Exercise objective - Reproduce the records below in full and exactly, without their images.

Available data -
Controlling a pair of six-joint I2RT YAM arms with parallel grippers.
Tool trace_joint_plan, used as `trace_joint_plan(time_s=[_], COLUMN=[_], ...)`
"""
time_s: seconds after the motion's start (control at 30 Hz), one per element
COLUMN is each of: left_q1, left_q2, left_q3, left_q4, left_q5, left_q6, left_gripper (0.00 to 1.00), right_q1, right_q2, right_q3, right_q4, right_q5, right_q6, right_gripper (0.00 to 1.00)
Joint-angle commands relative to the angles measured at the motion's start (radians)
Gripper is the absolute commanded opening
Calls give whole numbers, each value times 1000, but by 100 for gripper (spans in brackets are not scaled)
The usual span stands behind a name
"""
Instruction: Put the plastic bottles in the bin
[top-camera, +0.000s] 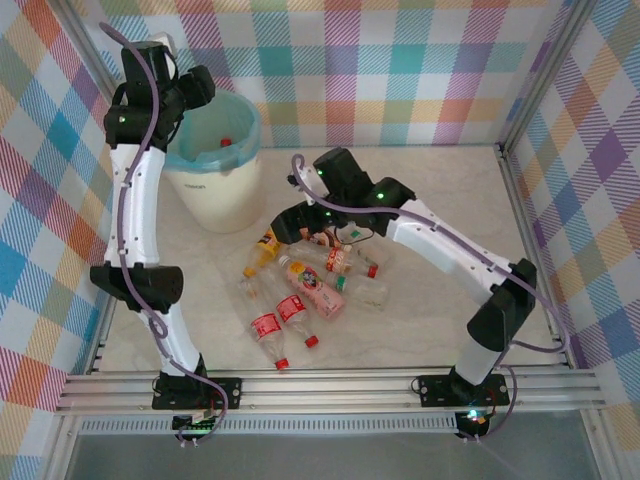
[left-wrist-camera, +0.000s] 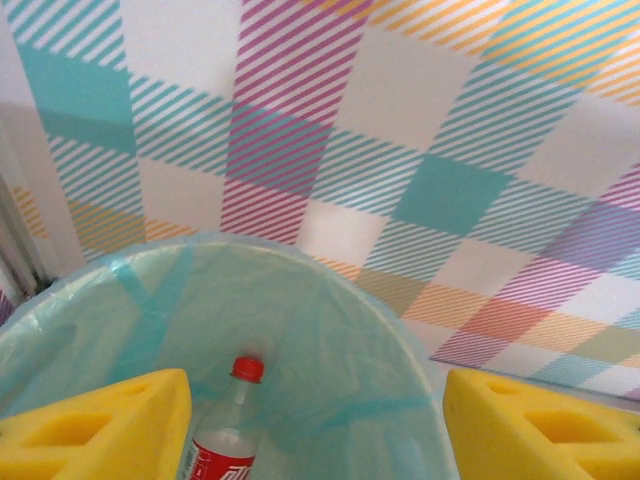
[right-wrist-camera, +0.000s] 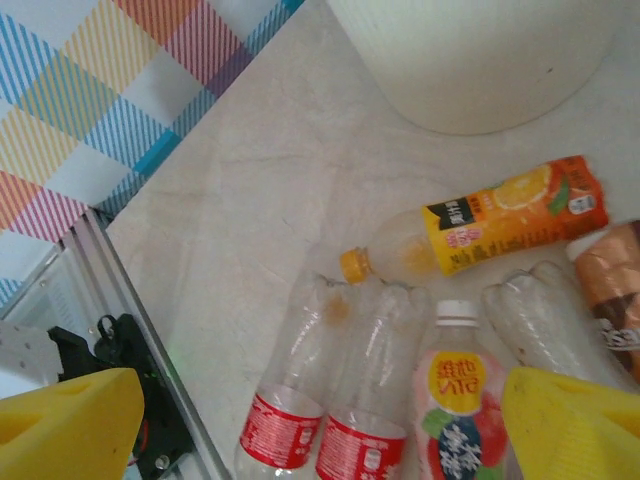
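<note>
The bin (top-camera: 212, 185) stands at the far left of the table, its blue-green liner (left-wrist-camera: 300, 320) folded over the rim. Inside lies one plastic bottle (left-wrist-camera: 225, 435) with a red cap and red label, also seen from above (top-camera: 225, 143). My left gripper (left-wrist-camera: 320, 430) hangs open over the bin mouth (top-camera: 203, 98), nothing between its yellow fingers (left-wrist-camera: 100, 425). Several plastic bottles (top-camera: 312, 287) lie in a heap mid-table. My right gripper (right-wrist-camera: 320, 430) hovers open above them (top-camera: 300, 228): two red-labelled ones (right-wrist-camera: 285, 415), a pink-labelled one (right-wrist-camera: 460, 400), and an orange-labelled one (right-wrist-camera: 490, 225).
Plaid walls close in the back and both sides. An aluminium rail (right-wrist-camera: 110, 290) runs along the table's left edge and another (top-camera: 330, 385) along the near edge. The bin's cream wall (right-wrist-camera: 470, 60) stands just beyond the heap. A brown-labelled bottle (right-wrist-camera: 615, 290) lies at the heap's right.
</note>
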Motion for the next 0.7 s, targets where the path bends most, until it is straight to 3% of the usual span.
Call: trace_joint_plan(time_s=[0.0,0.3,0.47,0.67], left_q1=[-64,-210,-276,-379], left_q2=[-91,-204,-251,-383], left_q3=[-59,-170,-235,-467], left_q4=[28,46,39,99], left_q5=[-8,-70,-53,-13], left_q6=[38,108,132,179], left_gripper=[68,68,68,68], right_q1=[-10,-99,-104,-100], right_q2=[-77,-178,-225,-227], right_q3=[-47,-195,-294,-404], right_q4=[-45,-111,-110,-83], right_q5=[79,143,107,21], right_q6=[-77,-152,-242,-194], right_gripper=[92,86,83,77])
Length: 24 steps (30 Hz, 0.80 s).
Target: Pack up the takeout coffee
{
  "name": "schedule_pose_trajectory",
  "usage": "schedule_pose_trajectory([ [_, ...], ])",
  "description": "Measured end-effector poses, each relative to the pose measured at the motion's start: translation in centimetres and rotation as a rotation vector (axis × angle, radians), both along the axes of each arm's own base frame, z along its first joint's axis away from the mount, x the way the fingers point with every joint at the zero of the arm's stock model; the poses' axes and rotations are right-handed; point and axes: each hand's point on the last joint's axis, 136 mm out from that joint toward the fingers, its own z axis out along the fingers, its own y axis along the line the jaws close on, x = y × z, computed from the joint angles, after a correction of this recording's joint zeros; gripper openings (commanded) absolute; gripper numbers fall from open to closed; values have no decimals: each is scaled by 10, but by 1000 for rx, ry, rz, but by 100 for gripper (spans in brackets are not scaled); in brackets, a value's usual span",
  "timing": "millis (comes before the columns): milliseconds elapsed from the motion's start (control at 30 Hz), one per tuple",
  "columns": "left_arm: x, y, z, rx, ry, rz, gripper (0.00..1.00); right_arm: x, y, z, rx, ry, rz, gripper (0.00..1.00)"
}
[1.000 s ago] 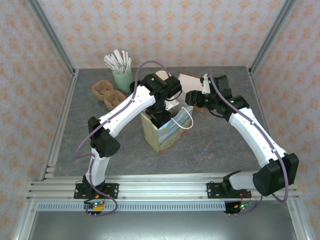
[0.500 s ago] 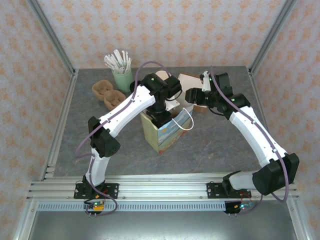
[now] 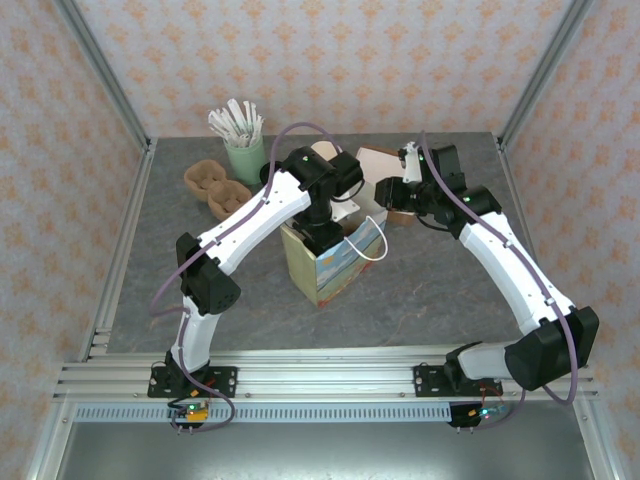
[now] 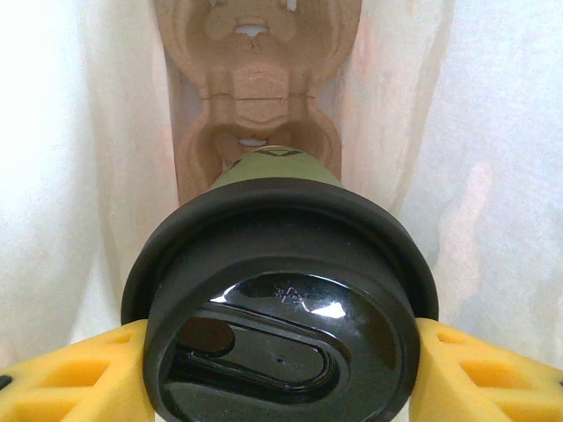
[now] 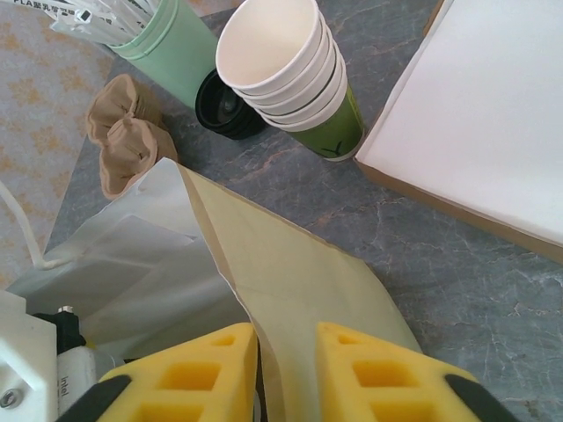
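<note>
The takeout coffee (image 4: 280, 264) is clamped at its black lid between the yellow fingers (image 4: 75, 382) of the left hand (image 4: 280, 374), which is closed as far as the lid allows. Cup and hand are sunk inside the white paper bag (image 4: 62, 176), the cup held over the nearer pocket of a pulp carrier (image 4: 255, 79) at the bottom; whether it is seated cannot be told. The bag's rim is pinched by the right hand (image 5: 286, 369), its fingers drawn nearly together.

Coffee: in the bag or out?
In. Left wrist view: white bag walls rise on both sides of the takeout coffee, with the pulp carrier beneath it.
</note>
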Motion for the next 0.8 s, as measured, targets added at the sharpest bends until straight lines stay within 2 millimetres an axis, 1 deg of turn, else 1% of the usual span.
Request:
schedule_pose_trajectory([
  [100,0,0,0,0,0,0,22,-1,1,-1,-1,2,7,14],
  [400,0,0,0,0,0,0,21,0,1,-2,-3,5,10,11],
  [700,0,0,0,0,0,-4,20,4,3,-2,-12,0,19,4],
  [800,0,0,0,0,0,-8,20,4,3,-2,-13,0,19,4],
])
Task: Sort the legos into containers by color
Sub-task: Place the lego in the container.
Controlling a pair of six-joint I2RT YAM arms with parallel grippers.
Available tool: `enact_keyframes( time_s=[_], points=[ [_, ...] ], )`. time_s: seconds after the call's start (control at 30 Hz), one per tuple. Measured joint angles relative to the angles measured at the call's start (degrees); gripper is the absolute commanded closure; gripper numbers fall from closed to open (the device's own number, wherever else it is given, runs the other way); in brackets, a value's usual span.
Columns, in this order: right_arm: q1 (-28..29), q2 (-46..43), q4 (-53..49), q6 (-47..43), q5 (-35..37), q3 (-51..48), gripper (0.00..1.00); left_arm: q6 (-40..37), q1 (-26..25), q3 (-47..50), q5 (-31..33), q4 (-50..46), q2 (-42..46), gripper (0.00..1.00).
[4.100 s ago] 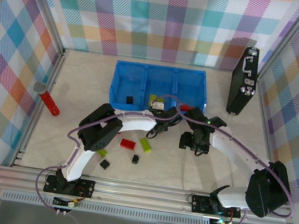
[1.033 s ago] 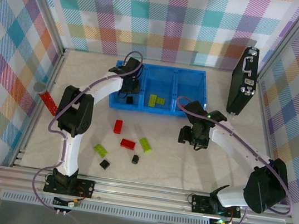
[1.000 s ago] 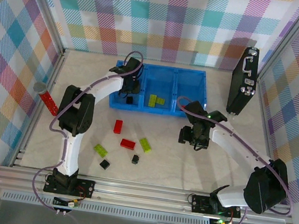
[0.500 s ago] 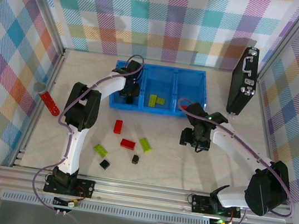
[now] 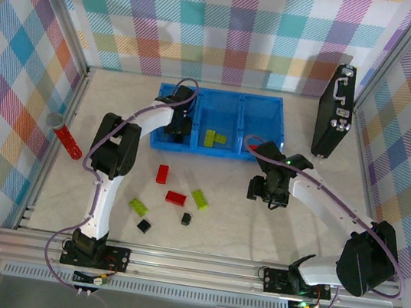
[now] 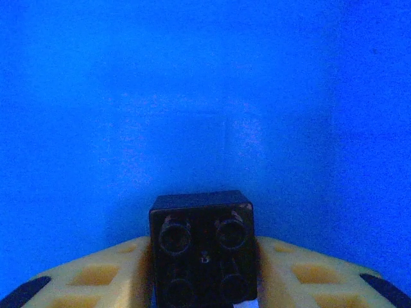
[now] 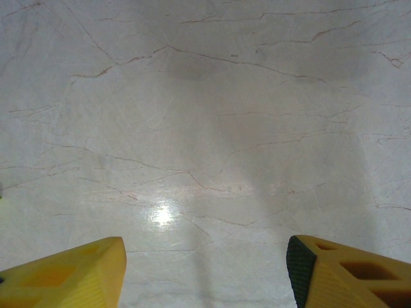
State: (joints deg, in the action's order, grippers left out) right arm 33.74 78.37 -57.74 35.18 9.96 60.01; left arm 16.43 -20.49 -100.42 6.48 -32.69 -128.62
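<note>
The blue tray (image 5: pixel 213 153) holds the three containers side by side. My left gripper (image 5: pixel 180 125) hangs over the left container, shut on a black lego (image 6: pixel 202 247) that sits between its yellow fingers (image 6: pixel 96 276) against blue plastic. Two green legos (image 5: pixel 214 137) lie in the middle container. On the table lie two red legos (image 5: pixel 162 173) (image 5: pixel 176 198), two green ones (image 5: pixel 200 198) (image 5: pixel 137 206) and two black ones (image 5: pixel 186 219) (image 5: pixel 144 225). My right gripper (image 5: pixel 268 192) (image 7: pixel 205 269) stands open over bare table right of them.
A black case (image 5: pixel 334 111) with metal latches stands upright at the back right. A red cylinder (image 5: pixel 68 141) with a grey cap lies by the left wall. Checked walls close in the table on three sides.
Since four seconds ago, my left arm has swung from the table in front of the tray up into the left container with the black lego. The right arm has hardly moved.
</note>
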Motion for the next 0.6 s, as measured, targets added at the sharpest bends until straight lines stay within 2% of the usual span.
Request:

Output of the exercise -
Controlling a pair of six-joint I2RT YAM arms with parallel grippers.
Tool trace_joint_plan, used as `trace_joint_plan(time_s=[_], COLUMN=[_], ...)`
"""
time_s: seconds after the motion's start (control at 30 Hz), one per element
COLUMN is each of: left_q1, left_q2, left_q3, left_q4, left_q5, left_q6, left_gripper (0.00 to 1.00), right_q1, right_q2, right_q3, right_q4, right_q5, right_q6, right_gripper (0.00 to 1.00)
Joint-angle commands relative to the angles measured at the motion's start (radians)
Gripper is the absolute commanded opening
Calls give whole numbers, each value times 1000, but by 100 for gripper (spans in brackets are not scaled)
The usual span stands behind a name
"""
Instruction: Put the plastic bottles in the bin
[top-camera, +0.000s] 
[left-wrist-camera, +0.000s] 
[right-wrist-camera, +0.000s] 
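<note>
The bin (top-camera: 212, 185) stands at the far left of the table, its blue-green liner (left-wrist-camera: 300, 320) folded over the rim. Inside lies one plastic bottle (left-wrist-camera: 225, 435) with a red cap and red label, also seen from above (top-camera: 225, 143). My left gripper (left-wrist-camera: 320, 430) hangs open over the bin mouth (top-camera: 203, 98), nothing between its yellow fingers (left-wrist-camera: 100, 425). Several plastic bottles (top-camera: 312, 287) lie in a heap mid-table. My right gripper (right-wrist-camera: 320, 430) hovers open above them (top-camera: 300, 228): two red-labelled ones (right-wrist-camera: 285, 415), a pink-labelled one (right-wrist-camera: 460, 400), and an orange-labelled one (right-wrist-camera: 490, 225).
Plaid walls close in the back and both sides. An aluminium rail (right-wrist-camera: 110, 290) runs along the table's left edge and another (top-camera: 330, 385) along the near edge. The bin's cream wall (right-wrist-camera: 470, 60) stands just beyond the heap. A brown-labelled bottle (right-wrist-camera: 615, 290) lies at the heap's right.
</note>
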Motion for the next 0.7 s, targets where the path bends most, until it is straight to 3% of the usual span.
Call: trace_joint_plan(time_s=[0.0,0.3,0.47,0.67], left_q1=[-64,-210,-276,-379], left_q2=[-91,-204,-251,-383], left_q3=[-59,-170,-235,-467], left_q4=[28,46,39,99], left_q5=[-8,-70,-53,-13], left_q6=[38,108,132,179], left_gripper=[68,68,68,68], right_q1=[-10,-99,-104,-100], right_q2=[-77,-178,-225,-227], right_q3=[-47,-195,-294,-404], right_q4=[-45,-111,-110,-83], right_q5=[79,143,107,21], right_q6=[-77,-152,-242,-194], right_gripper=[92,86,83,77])
Length: 24 steps (30 Hz, 0.80 s).
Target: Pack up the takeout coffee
{
  "name": "schedule_pose_trajectory",
  "usage": "schedule_pose_trajectory([ [_, ...], ])",
  "description": "Measured end-effector poses, each relative to the pose measured at the motion's start: translation in centimetres and rotation as a rotation vector (axis × angle, radians), both along the axes of each arm's own base frame, z along its first joint's axis away from the mount, x the way the fingers point with every joint at the zero of the arm's stock model; the poses' axes and rotations are right-handed; point and axes: each hand's point on the last joint's axis, 136 mm out from that joint toward the fingers, its own z axis out along the fingers, its own y axis along the line the jaws close on, x = y × z, computed from the joint angles, after a correction of this recording's joint zeros; gripper openings (commanded) absolute; gripper numbers fall from open to closed; values have no decimals: each is scaled by 10, but by 1000 for rx, ry, rz, but by 100 for gripper (spans in brackets are not scaled); in brackets, a value's usual span",
  "timing": "millis (comes before the columns): milliseconds elapsed from the motion's start (control at 30 Hz), one per tuple",
  "columns": "left_arm: x, y, z, rx, ry, rz, gripper (0.00..1.00); right_arm: x, y, z, rx, ry, rz, gripper (0.00..1.00)"
}
[1.000 s ago] 
[0.500 s ago] 
[now] 
[now] 
[now] 
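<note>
The takeout coffee (image 4: 280, 264) is clamped at its black lid between the yellow fingers (image 4: 75, 382) of the left hand (image 4: 280, 374), which is closed as far as the lid allows. Cup and hand are sunk inside the white paper bag (image 4: 62, 176), the cup held over the nearer pocket of a pulp carrier (image 4: 255, 79) at the bottom; whether it is seated cannot be told. The bag's rim is pinched by the right hand (image 5: 286, 369), its fingers drawn nearly together.

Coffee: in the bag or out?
In. Left wrist view: white bag walls rise on both sides of the takeout coffee, with the pulp carrier beneath it.
</note>
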Motion for the next 0.8 s, as measured, targets added at the sharpest bends until straight lines stay within 2 millimetres an axis, 1 deg of turn, else 1% of the usual span.
Request:
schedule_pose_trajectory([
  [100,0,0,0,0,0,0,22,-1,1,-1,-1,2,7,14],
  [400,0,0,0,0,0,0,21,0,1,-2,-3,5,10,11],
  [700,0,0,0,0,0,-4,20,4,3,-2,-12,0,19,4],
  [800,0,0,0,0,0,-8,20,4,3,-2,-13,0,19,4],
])
Task: Sort the legos into containers by color
Sub-task: Place the lego in the container.
Controlling a pair of six-joint I2RT YAM arms with parallel grippers.
Available tool: `enact_keyframes( time_s=[_], points=[ [_, ...] ], )`. time_s: seconds after the call's start (control at 30 Hz), one per tuple. Measured joint angles relative to the angles measured at the call's start (degrees); gripper is the absolute commanded closure; gripper numbers fall from closed to open (the device's own number, wherever else it is given, runs the other way); in brackets, a value's usual span.
Columns, in this order: right_arm: q1 (-28..29), q2 (-46..43), q4 (-53..49), q6 (-47..43), q5 (-35..37), q3 (-51..48), gripper (0.00..1.00); left_arm: q6 (-40..37), q1 (-26..25), q3 (-47..50), q5 (-31..33), q4 (-50..46), q2 (-42..46), gripper (0.00..1.00).
[4.100 s ago] 
[1.033 s ago] 
[1.000 s ago] 
[0.500 s ago] 
[now] 
[now] 
[now] 
State: (joints deg, in the action's order, grippers left out) right arm 33.74 78.37 -57.74 35.18 9.96 60.01; left arm 16.43 -20.49 -100.42 6.48 -32.69 -128.62
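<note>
The blue tray (image 5: pixel 213 153) holds the three containers side by side. My left gripper (image 5: pixel 180 125) hangs over the left container, shut on a black lego (image 6: pixel 202 247) that sits between its yellow fingers (image 6: pixel 96 276) against blue plastic. Two green legos (image 5: pixel 214 137) lie in the middle container. On the table lie two red legos (image 5: pixel 162 173) (image 5: pixel 176 198), two green ones (image 5: pixel 200 198) (image 5: pixel 137 206) and two black ones (image 5: pixel 186 219) (image 5: pixel 144 225). My right gripper (image 5: pixel 268 192) (image 7: pixel 205 269) stands open over bare table right of them.
A black case (image 5: pixel 334 111) with metal latches stands upright at the back right. A red cylinder (image 5: pixel 68 141) with a grey cap lies by the left wall. Checked walls close in the table on three sides.
Since four seconds ago, my left arm has swung from the table in front of the tray up into the left container with the black lego. The right arm has hardly moved.
</note>
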Motion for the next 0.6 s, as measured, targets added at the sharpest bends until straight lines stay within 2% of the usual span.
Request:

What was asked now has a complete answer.